Non riuscii a sopportare oltre.

«Date un po’ di tregua a quest’uomo!» sbottai. 

Divincolai il braccio, scrollandomi la presa di mio padre di dosso e presi a farmi strada verso gli HotHoles. Tutti e quattro voltarono di scatto lo sguardo su di me e, benché apparissero tutti sorpresi, Trent era l’unico ad avere anche un’aria d’orrore in viso. Lo ignorai e indicai Russell. 

«Ha detto che gli dispiace. Perché avrebbe dovuto danneggiarvi di proposito? Andiamo, ha una famiglia da mantenere.»

«Adoro tutto questo!» Cole ridacchiò schiaffando una mano sulla schiena di Spencer e scuotendo il capo. «Rimesso in riga da un’adolescente. Lo adoro.»

Mi si infiammarono le guance. Vicious sembrava indifferente: prese a malapena atto della mia esistenza nella stanza e guardò di nuovo Russell, per poi scacciarlo via con un cenno e risparmiargli il licenziamento, mentre Trent snudò i denti in un ringhio, la sua attenzione su di me.

«Cos’è, il giorno del porta-tua-figlia-al-lavoro? Perché non ricordo di aver ricevuto l’email.» Il suo tono era intriso di così tanto veleno da uccidere una balena. Lo ricambiai con uno sguardo severo, scegliendo di rifugiarmi in una falsa sicurezza che non provavo.

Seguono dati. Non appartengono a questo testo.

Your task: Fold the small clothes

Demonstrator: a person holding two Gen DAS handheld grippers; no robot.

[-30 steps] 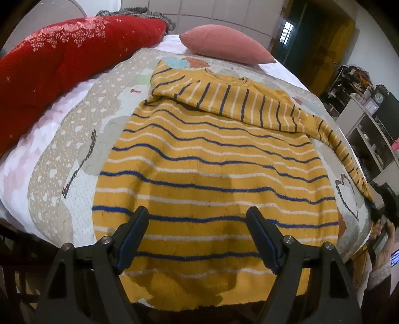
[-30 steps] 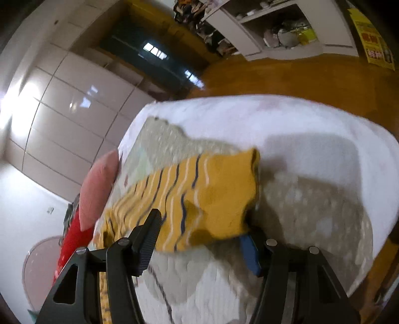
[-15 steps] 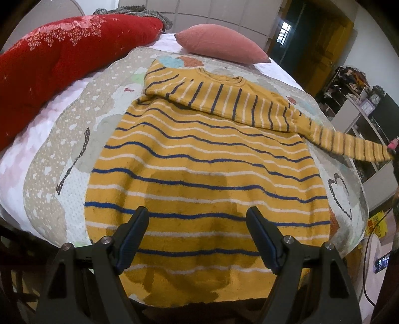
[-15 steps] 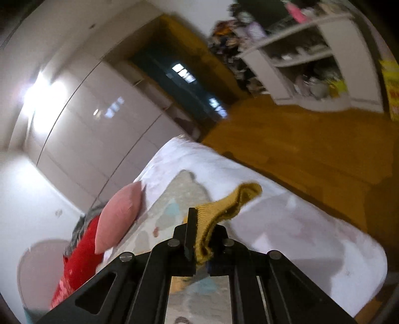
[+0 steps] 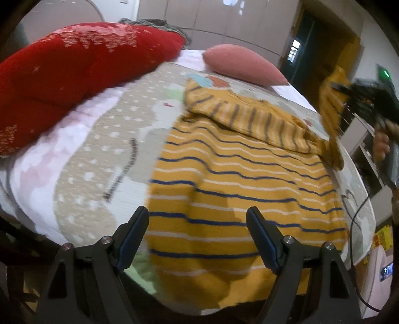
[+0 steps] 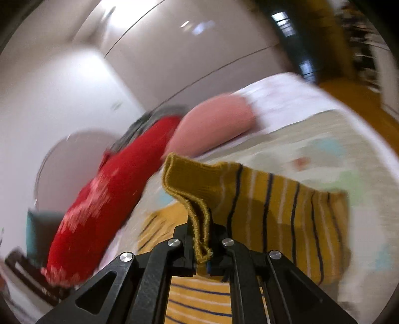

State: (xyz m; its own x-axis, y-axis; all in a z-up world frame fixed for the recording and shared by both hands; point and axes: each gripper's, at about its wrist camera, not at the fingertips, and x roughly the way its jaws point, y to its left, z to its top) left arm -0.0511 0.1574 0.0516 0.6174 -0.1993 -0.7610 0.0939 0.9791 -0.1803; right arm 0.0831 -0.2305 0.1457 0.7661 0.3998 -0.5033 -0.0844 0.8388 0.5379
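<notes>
Fingers of our right gripper, open a second ago, now pinch the sleeve cuff and lift it over the striped yellow sweater on the bed, probably starting the sleeve fold; our left gripper hovers wide, empty.

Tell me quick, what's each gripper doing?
Left gripper: open, holding nothing, above the yellow sweater.
Right gripper: closed on the sweater's sleeve cuff.

A home bedroom: a quilt-covered bed with a pink pillow, and pale wardrobe doors behind.
</notes>
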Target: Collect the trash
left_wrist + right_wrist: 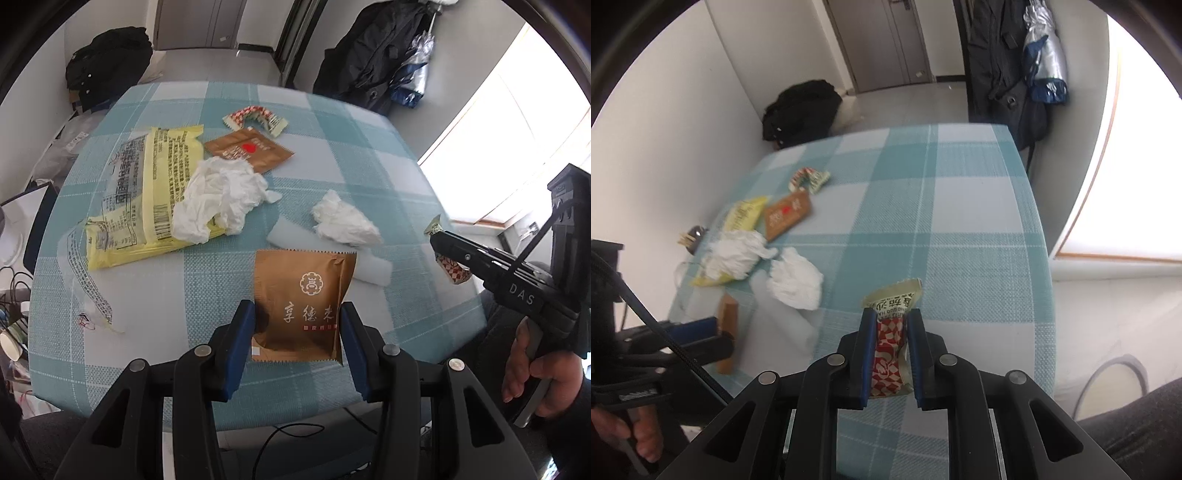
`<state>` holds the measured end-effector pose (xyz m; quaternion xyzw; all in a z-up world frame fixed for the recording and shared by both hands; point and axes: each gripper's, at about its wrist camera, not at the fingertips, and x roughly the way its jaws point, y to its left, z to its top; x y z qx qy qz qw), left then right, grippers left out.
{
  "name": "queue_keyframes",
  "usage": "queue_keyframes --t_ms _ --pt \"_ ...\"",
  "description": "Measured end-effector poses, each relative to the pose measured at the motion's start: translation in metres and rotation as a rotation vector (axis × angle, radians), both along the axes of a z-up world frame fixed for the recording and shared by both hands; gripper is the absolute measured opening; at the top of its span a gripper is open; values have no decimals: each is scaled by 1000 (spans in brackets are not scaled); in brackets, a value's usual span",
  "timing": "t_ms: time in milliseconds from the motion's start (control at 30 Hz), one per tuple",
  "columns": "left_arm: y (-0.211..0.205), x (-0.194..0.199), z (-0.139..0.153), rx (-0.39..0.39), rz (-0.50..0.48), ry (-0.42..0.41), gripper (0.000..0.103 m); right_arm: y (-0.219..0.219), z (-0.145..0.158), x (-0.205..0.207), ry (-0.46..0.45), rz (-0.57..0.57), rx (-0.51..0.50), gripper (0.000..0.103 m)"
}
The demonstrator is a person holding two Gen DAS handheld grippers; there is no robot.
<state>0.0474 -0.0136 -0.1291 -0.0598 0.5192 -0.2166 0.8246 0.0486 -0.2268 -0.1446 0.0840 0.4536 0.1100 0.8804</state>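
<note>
1. Left wrist view: the left gripper [297,332] clasps a brown foil packet [303,306] between its blue pads, above the near edge of the checked teal tablecloth [369,155]. The packet bears a round emblem and pale Chinese characters.
2. Further back lie a yellow wrapper [144,192] with barcodes and dense print, two crumpled tissues [221,199], a second brown packet [255,149] with a red spot, and a red-and-white wrapper [255,116].
3. At the right, the right gripper [441,243], marked "DAS", pinches a chequered wrapper.
4. Right wrist view: the right gripper [892,347] is clamped on a red-and-white chequered candy wrapper [890,332], its cream end printed with partly legible characters.
</note>
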Motion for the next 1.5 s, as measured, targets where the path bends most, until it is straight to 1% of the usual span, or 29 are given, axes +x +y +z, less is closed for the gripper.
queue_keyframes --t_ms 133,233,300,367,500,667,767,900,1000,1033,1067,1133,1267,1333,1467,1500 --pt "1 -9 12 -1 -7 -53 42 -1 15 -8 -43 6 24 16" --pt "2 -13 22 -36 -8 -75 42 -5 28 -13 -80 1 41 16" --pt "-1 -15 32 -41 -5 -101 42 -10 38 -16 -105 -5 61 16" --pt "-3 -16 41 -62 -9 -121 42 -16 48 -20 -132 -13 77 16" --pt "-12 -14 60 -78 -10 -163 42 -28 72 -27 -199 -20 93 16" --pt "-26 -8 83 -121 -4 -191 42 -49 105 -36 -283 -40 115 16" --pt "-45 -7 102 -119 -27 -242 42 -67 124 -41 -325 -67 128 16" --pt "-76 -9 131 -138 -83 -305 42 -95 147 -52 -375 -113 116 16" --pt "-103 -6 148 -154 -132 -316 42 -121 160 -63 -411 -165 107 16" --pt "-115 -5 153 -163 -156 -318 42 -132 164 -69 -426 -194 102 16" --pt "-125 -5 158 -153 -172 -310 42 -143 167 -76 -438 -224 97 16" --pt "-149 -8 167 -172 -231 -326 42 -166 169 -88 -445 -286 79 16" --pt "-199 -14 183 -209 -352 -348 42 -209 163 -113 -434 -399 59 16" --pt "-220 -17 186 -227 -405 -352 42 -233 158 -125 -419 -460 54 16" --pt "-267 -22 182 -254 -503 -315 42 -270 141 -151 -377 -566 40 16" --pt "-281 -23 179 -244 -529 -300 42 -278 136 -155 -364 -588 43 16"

Ti sei ridotta a una potenziale vittima sacrificale: le sue parole mi si riversarono nella testa, affogando qualsiasi pensiero positivo su di lui e sul suo aspetto attraente. Parole che risalivano giusto a qualche settimana prima, ma avevo quasi rimosso che, lavorando qui, la sua presenza avrebbe presentato un problema. 

«Edie lavorerà qui per un po’.» Jordan mi attirò di nuovo al suo fianco, come una sua proprietà. 

«E chi lo dice?» chiese Trent.

«Lo dico io.»

«Non ho dato il mio consenso. Nessuno di noi l’ha dato.»

«Allora meno male che non l’ho chiesto.» Mio padre sorrise educatamente, stritolandomi il braccio tra le sue dita forti e affusolate. Ignorai il dolore. Se gli avessi piantato un’altra grana, avrei corso il rischio di non poter incontrare Theo sabato, e non potevo permettermelo. Trent avanzò deciso verso di noi, a ogni suo passo una scarica elettrica attraversò il mio corpo, un po’ come quando remavo in acque turbolente.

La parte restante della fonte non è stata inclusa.